[Source records]
--- START ---
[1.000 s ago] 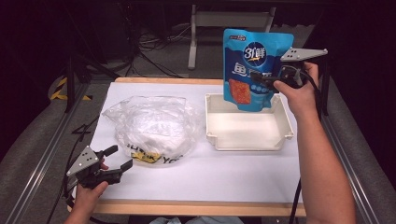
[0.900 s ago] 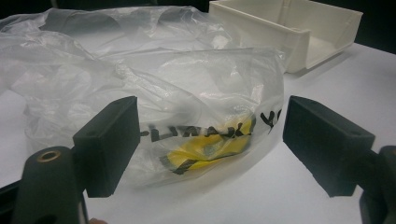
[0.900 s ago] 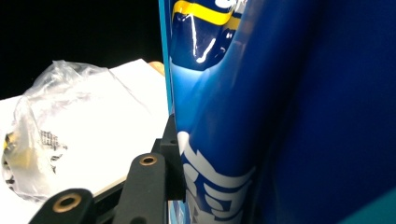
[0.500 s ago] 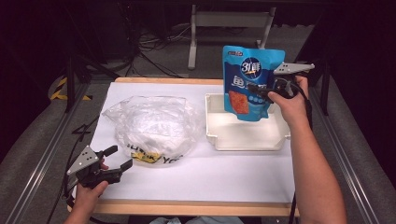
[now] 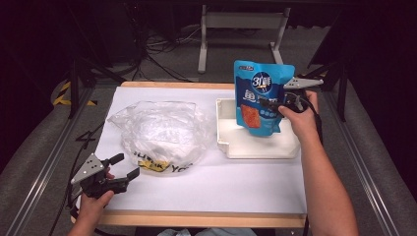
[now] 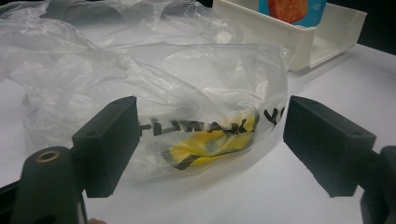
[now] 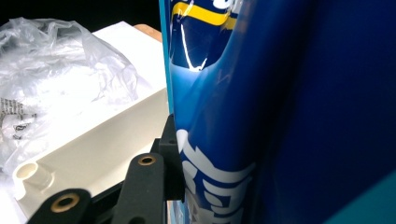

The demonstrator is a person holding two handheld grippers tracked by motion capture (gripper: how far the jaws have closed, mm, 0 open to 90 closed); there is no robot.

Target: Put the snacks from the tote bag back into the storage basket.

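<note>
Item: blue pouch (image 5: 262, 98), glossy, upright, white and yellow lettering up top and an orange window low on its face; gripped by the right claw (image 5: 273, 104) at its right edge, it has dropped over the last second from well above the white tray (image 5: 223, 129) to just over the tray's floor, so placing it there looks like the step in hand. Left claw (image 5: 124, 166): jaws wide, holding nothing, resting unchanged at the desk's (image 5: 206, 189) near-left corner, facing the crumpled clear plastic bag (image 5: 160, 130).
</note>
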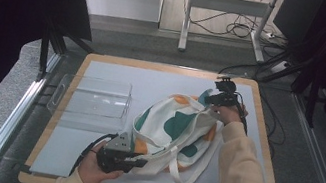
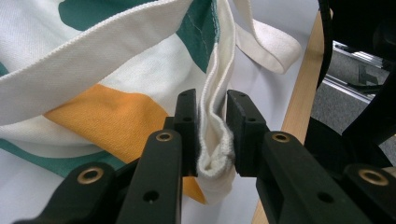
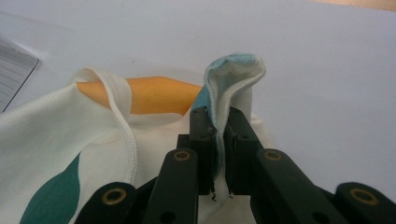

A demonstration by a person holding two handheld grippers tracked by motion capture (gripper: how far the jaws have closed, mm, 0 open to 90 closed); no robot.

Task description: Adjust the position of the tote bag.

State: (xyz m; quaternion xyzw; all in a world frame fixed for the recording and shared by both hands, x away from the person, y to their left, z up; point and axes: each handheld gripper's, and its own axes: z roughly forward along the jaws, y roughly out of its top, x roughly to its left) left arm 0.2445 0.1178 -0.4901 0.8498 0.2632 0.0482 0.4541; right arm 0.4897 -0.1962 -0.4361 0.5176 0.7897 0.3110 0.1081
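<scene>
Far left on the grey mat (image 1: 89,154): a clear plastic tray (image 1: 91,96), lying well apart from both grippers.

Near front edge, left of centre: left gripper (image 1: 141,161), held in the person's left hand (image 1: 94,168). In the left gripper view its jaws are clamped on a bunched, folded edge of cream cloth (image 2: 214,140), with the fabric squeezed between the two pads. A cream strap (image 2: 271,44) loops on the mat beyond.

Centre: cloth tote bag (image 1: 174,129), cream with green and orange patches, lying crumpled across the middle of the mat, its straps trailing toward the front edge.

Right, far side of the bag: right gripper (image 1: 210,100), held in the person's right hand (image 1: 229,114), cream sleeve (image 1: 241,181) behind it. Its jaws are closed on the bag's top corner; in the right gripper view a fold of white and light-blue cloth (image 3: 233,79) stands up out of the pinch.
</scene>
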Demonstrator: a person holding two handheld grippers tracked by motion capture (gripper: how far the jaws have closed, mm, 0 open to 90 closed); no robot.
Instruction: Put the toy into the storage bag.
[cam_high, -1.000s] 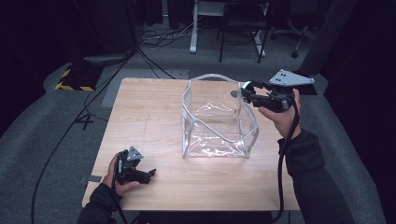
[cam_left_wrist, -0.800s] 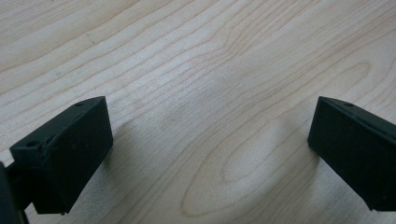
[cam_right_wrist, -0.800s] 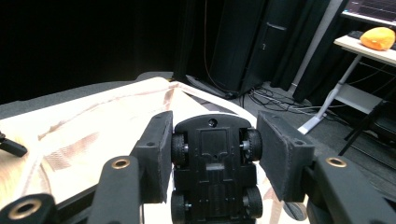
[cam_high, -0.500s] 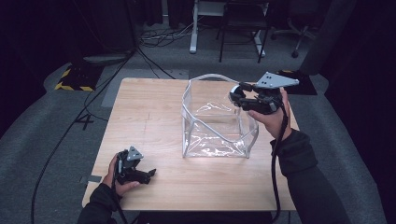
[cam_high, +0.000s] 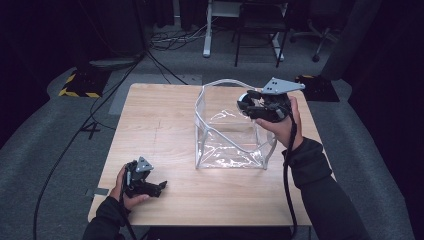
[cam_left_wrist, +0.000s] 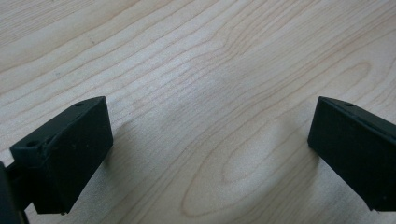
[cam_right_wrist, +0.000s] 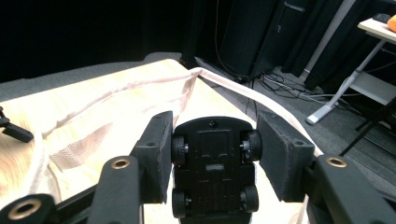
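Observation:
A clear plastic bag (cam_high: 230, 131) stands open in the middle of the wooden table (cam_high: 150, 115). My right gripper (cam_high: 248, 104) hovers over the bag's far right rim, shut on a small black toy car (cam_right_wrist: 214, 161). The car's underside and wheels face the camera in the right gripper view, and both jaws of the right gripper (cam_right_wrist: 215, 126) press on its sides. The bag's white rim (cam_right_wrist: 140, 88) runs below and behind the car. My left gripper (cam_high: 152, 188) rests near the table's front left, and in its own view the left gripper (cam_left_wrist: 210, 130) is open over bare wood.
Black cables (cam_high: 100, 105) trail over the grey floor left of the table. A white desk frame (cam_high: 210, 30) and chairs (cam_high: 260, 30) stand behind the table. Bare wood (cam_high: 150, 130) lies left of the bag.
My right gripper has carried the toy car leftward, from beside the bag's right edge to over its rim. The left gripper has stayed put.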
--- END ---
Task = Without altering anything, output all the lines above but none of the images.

Task answer =
[1.000 s ago] 
[0.900 s ago] 
[0.900 s ago] 
[0.500 s ago] 
[now] 
[now] 
[now] 

The demonstrator is a person holding two handheld grippers tracked by motion capture (gripper: how far the jaws have closed, mm, 0 open to 90 closed); there is no robot.

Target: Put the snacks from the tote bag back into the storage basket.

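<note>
Item: blue pouch (image 5: 262, 98), glossy, upright, white and yellow lettering up top and an orange window low on its face; gripped by the right claw (image 5: 273, 104) at its right edge, it has dropped over the last second from well above the white tray (image 5: 223, 129) to just over the tray's floor, so placing it there looks like the step in hand. Left claw (image 5: 124, 166): jaws wide, holding nothing, resting unchanged at the desk's (image 5: 206, 189) near-left corner, facing the crumpled clear plastic bag (image 5: 160, 130).
</note>
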
A demonstration by a person holding two handheld grippers tracked by motion capture (gripper: how far the jaws have closed, mm, 0 open to 90 closed); no robot.

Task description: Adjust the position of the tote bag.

State: (xyz m; quaternion xyzw; all in a world frame fixed for the recording and shared by both hands, x away from the person, y to their left, z up; point and axes: each handheld gripper's, and its own axes: z roughly forward along the jaws, y roughly out of its top, x roughly to its left) left arm 0.2445 0.1178 -0.4901 0.8498 0.2632 0.0482 0.4541; right arm 0.4897 -0.1962 -0.4361 0.5176 0.7897 0.3110 0.1081
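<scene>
Far left on the grey mat (image 1: 89,154): a clear plastic tray (image 1: 91,96), lying well apart from both grippers.

Near front edge, left of centre: left gripper (image 1: 141,161), held in the person's left hand (image 1: 94,168). In the left gripper view its jaws are clamped on a bunched, folded edge of cream cloth (image 2: 214,140), with the fabric squeezed between the two pads. A cream strap (image 2: 271,44) loops on the mat beyond.

Centre: cloth tote bag (image 1: 174,129), cream with green and orange patches, lying crumpled across the middle of the mat, its straps trailing toward the front edge.

Right, far side of the bag: right gripper (image 1: 210,100), held in the person's right hand (image 1: 229,114), cream sleeve (image 1: 241,181) behind it. Its jaws are closed on the bag's top corner; in the right gripper view a fold of white and light-blue cloth (image 3: 233,79) stands up out of the pinch.
</scene>
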Demonstrator: a person holding two handheld grippers tracked by motion capture (gripper: how far the jaws have closed, mm, 0 open to 90 closed); no robot.
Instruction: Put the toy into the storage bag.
[cam_high, -1.000s] 
[cam_left_wrist, -0.800s] 
[cam_right_wrist, -0.800s] 
[cam_high, -0.500s] 
[cam_high, +0.000s] 
[cam_left_wrist, +0.000s] 
[cam_right_wrist, +0.000s] 
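Observation:
A clear plastic bag (cam_high: 230, 131) stands open in the middle of the wooden table (cam_high: 150, 115). My right gripper (cam_high: 248, 104) hovers over the bag's far right rim, shut on a small black toy car (cam_right_wrist: 214, 161). The car's underside and wheels face the camera in the right gripper view, and both jaws of the right gripper (cam_right_wrist: 215, 126) press on its sides. The bag's white rim (cam_right_wrist: 140, 88) runs below and behind the car. My left gripper (cam_high: 152, 188) rests near the table's front left, and in its own view the left gripper (cam_left_wrist: 210, 130) is open over bare wood.
Black cables (cam_high: 100, 105) trail over the grey floor left of the table. A white desk frame (cam_high: 210, 30) and chairs (cam_high: 260, 30) stand behind the table. Bare wood (cam_high: 150, 130) lies left of the bag.
My right gripper has carried the toy car leftward, from beside the bag's right edge to over its rim. The left gripper has stayed put.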

The exercise is now done.